╭─ GIVEN DATA

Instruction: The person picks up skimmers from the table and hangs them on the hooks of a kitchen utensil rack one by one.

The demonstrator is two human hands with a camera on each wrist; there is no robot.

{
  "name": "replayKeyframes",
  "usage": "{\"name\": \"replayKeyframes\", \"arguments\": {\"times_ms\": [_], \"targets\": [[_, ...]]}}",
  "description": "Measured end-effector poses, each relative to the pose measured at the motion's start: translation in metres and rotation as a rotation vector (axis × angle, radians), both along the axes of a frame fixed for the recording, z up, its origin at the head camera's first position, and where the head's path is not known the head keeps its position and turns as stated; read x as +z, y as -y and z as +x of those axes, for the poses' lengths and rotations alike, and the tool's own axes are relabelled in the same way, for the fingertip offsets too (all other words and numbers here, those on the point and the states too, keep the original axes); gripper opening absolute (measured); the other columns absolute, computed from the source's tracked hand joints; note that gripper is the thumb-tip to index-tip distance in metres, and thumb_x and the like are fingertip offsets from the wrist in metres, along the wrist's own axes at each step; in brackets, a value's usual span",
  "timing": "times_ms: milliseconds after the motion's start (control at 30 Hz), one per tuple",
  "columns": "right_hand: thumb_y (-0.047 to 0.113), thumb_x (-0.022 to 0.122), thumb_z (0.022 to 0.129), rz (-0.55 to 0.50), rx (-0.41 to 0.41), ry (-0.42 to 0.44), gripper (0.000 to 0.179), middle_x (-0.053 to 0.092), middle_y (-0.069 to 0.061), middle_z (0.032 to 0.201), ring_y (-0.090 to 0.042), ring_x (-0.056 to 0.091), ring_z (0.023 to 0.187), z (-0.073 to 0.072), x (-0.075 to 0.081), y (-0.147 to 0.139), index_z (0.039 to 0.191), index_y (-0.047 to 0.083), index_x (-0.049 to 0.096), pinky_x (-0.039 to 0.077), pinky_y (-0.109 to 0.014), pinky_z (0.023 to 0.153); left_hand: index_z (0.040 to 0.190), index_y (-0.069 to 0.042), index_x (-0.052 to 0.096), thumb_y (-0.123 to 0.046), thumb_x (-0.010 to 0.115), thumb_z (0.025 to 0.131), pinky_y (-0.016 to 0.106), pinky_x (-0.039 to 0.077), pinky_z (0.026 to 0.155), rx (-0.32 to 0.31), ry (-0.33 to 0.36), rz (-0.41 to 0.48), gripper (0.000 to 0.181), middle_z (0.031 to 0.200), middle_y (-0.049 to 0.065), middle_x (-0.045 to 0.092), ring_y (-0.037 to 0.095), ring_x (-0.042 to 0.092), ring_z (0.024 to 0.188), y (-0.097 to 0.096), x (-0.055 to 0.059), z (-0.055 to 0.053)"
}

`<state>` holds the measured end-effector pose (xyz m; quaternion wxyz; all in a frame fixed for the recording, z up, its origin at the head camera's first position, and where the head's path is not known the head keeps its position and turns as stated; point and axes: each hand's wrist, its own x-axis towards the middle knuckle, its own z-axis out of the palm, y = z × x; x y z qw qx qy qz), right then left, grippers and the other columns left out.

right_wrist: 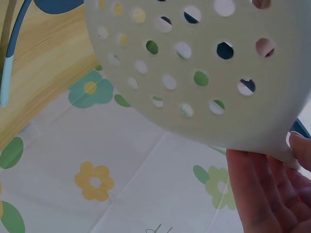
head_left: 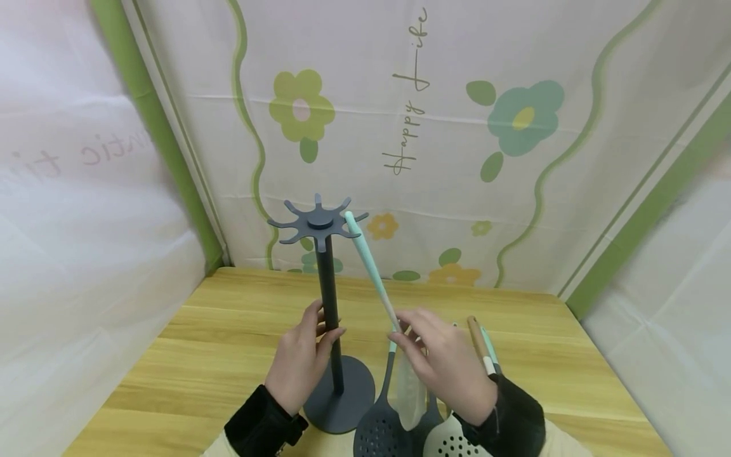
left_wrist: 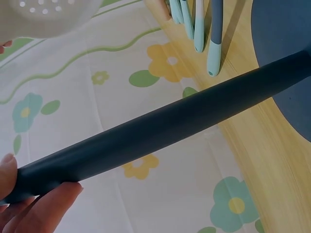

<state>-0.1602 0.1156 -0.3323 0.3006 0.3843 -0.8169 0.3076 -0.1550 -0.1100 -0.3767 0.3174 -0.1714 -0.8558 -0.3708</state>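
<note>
My left hand [head_left: 299, 362] grips the black pole [head_left: 327, 285] of a utensil stand, with thumb and fingers on either side. The stand's round base [head_left: 320, 412] rests on the table, and its ring of curved hooks [head_left: 297, 223] spreads at the top. My right hand [head_left: 442, 362] pinches a pale skimmer [right_wrist: 160, 63] at its neck, where the perforated head begins. Its mint handle [head_left: 365, 254] points up and left, and the tip overlaps the hooks on the right side in the head view. The skimmer's head hangs below the hand.
On the wooden table [head_left: 228, 330], a dark slotted skimmer [head_left: 379, 431] and a pale perforated one [head_left: 451, 439] lie just right of the base. Further right are a wooden-toned handle [head_left: 478, 336] and a mint handle [head_left: 489, 343]. A flowered cloth [head_left: 354, 127] hangs behind the table.
</note>
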Motion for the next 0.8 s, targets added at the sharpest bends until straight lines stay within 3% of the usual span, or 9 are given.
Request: {"name": "replayKeyframes", "arguments": {"times_ms": [267,433,667,800], "targets": [[0.02,0.068,0.093,0.014,0.011,0.141,0.018,0.064,0.005,0.085,-0.004,0.064,0.074,-0.005,-0.001,0.005,0.104,0.007,0.07,0.058,-0.02,0.063,0.133,0.001,0.048,-0.018,0.062,0.095,0.031,0.063,0.069,0.012,-0.04,-0.028,0.045,0.105,0.016,0.073,0.029,0.075,0.09,0.0,-0.002,0.0],[0.03,0.063,0.095,-0.008,0.044,0.278,0.024,0.066,0.006,0.086,-0.005,0.066,0.077,-0.01,-0.004,0.005,0.102,0.009,0.072,0.06,-0.023,0.064,0.133,0.0,0.048,-0.018,0.062,0.096,0.03,0.063,0.068,0.014,-0.043,-0.03,0.044,0.105,0.015,0.073,0.029,0.075,0.089,0.0,-0.001,0.0],[0.035,0.061,0.096,-0.035,0.069,0.38,0.031,0.067,0.005,0.09,-0.009,0.067,0.081,-0.013,-0.006,0.007,0.105,0.008,0.073,0.06,-0.025,0.066,0.13,0.002,0.05,-0.018,0.062,0.095,0.032,0.063,0.067,0.027,-0.049,-0.039,0.042,0.103,0.016,0.074,0.029,0.075,0.088,-0.001,0.0,0.001],[0.037,0.061,0.095,-0.067,0.092,0.482,0.035,0.068,0.002,0.094,-0.014,0.068,0.088,-0.017,-0.007,0.009,0.108,0.007,0.073,0.061,-0.025,0.072,0.128,0.003,0.05,-0.014,0.065,0.093,0.034,0.063,0.066,0.039,-0.058,-0.053,0.042,0.101,0.016,0.074,0.03,0.075,0.086,-0.002,0.001,0.001]]}}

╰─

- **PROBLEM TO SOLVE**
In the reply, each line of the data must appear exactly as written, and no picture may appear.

- **PROBLEM SOLUTION**
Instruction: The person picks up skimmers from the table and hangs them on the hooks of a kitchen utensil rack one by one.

The demonstrator is two human hands with a camera on each wrist; there is no robot.

{
  "name": "replayKeyframes",
  "usage": "{\"name\": \"replayKeyframes\", \"arguments\": {\"times_ms\": [_], \"targets\": [[_, ...]]}}",
  "description": "Measured end-effector poses, each relative to the pose measured at the motion's start: translation in metres and rotation as a rotation vector (axis × angle, radians), both along the axes of a frame fixed for the recording, z up, its origin at the head camera's first position, and where the head's path is not known the head keeps its position and turns as stated; read x as +z, y as -y and z as +x of those axes, for the poses' lengths and rotations alike, and the tool's own axes are relabelled in the same way, for the fingertip offsets too (all other words and numbers here, those on the point and the states too, keep the original axes); gripper opening absolute (measured); the other columns absolute, computed from the source's tracked hand joints; note that gripper is the thumb-tip to index-tip distance in metres, and thumb_x and the like are fingertip offsets from the wrist in metres, along the wrist's own axes at each step; in brackets, a value's usual span",
  "timing": "times_ms: milliseconds after the motion's start (control at 30 Hz), one per tuple",
  "columns": "right_hand: thumb_y (-0.047 to 0.113), thumb_x (-0.022 to 0.122), thumb_z (0.022 to 0.129), rz (-0.55 to 0.50), rx (-0.41 to 0.41), ry (-0.42 to 0.44), gripper (0.000 to 0.179), middle_x (-0.053 to 0.092), middle_y (-0.069 to 0.061), middle_z (0.032 to 0.201), ring_y (-0.090 to 0.042), ring_x (-0.056 to 0.091), ring_z (0.023 to 0.187), z (-0.073 to 0.072), x (-0.075 to 0.081), y (-0.147 to 0.139), index_z (0.039 to 0.191), index_y (-0.047 to 0.083), index_x (-0.049 to 0.096), pinky_x (-0.039 to 0.077), pinky_y (-0.109 to 0.014), pinky_z (0.023 to 0.153); left_hand: index_z (0.040 to 0.190), index_y (-0.069 to 0.042), index_x (-0.052 to 0.096), thumb_y (-0.123 to 0.046), thumb_x (-0.010 to 0.115), thumb_z (0.025 to 0.131), pinky_y (-0.016 to 0.106), pinky_x (-0.039 to 0.077), pinky_z (0.026 to 0.155), rx (-0.32 to 0.31), ry (-0.33 to 0.36), rz (-0.41 to 0.48), gripper (0.000 to 0.181), middle_z (0.031 to 0.200), middle_y (-0.049 to 0.065), middle_x (-0.045 to 0.092), ring_y (-0.037 to 0.095), ring_x (-0.042 to 0.092), ring_z (0.024 to 0.188), y (-0.097 to 0.096), x (-0.055 to 0.059), z (-0.055 to 0.053)"
}

`<state>` holds the measured end-effector pose (xyz m; quaternion wxyz; all in a frame fixed for the recording, z up, its origin at the head camera's first position, and where the head's path is not known the head keeps its position and turns as stated; point and axes: each hand's wrist, its own x-axis towards the middle knuckle, its own z-axis out of the palm, y = z × x; x y z qw qx qy qz), right then left, grippers and the other columns left out.

right_wrist: 
head_left: 
left_wrist: 

<state>-0.1602 0.1156 -0.3323 0.3006 0.3843 -0.8169 0.3076 -0.1550 -0.1100 -0.3767 0.3174 -0.1714 -0.8558 -0.3708</state>
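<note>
My left hand [head_left: 299, 362] grips the black pole [head_left: 327, 285] of a utensil stand, with thumb and fingers on either side. The stand's round base [head_left: 320, 412] rests on the table, and its ring of curved hooks [head_left: 297, 223] spreads at the top. My right hand [head_left: 442, 362] pinches a pale skimmer [right_wrist: 160, 63] at its neck, where the perforated head begins. Its mint handle [head_left: 365, 254] points up and left, and the tip overlaps the hooks on the right side in the head view. The skimmer's head hangs below the hand.
On the wooden table [head_left: 228, 330], a dark slotted skimmer [head_left: 379, 431] and a pale perforated one [head_left: 451, 439] lie just right of the base. Further right are a wooden-toned handle [head_left: 478, 336] and a mint handle [head_left: 489, 343]. A flowered cloth [head_left: 354, 127] hangs behind the table.
</note>
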Motion for the next 0.8 s, targets added at the sharpest bends until straight lines stay within 3% of the usual span, or 9 are given.
Request: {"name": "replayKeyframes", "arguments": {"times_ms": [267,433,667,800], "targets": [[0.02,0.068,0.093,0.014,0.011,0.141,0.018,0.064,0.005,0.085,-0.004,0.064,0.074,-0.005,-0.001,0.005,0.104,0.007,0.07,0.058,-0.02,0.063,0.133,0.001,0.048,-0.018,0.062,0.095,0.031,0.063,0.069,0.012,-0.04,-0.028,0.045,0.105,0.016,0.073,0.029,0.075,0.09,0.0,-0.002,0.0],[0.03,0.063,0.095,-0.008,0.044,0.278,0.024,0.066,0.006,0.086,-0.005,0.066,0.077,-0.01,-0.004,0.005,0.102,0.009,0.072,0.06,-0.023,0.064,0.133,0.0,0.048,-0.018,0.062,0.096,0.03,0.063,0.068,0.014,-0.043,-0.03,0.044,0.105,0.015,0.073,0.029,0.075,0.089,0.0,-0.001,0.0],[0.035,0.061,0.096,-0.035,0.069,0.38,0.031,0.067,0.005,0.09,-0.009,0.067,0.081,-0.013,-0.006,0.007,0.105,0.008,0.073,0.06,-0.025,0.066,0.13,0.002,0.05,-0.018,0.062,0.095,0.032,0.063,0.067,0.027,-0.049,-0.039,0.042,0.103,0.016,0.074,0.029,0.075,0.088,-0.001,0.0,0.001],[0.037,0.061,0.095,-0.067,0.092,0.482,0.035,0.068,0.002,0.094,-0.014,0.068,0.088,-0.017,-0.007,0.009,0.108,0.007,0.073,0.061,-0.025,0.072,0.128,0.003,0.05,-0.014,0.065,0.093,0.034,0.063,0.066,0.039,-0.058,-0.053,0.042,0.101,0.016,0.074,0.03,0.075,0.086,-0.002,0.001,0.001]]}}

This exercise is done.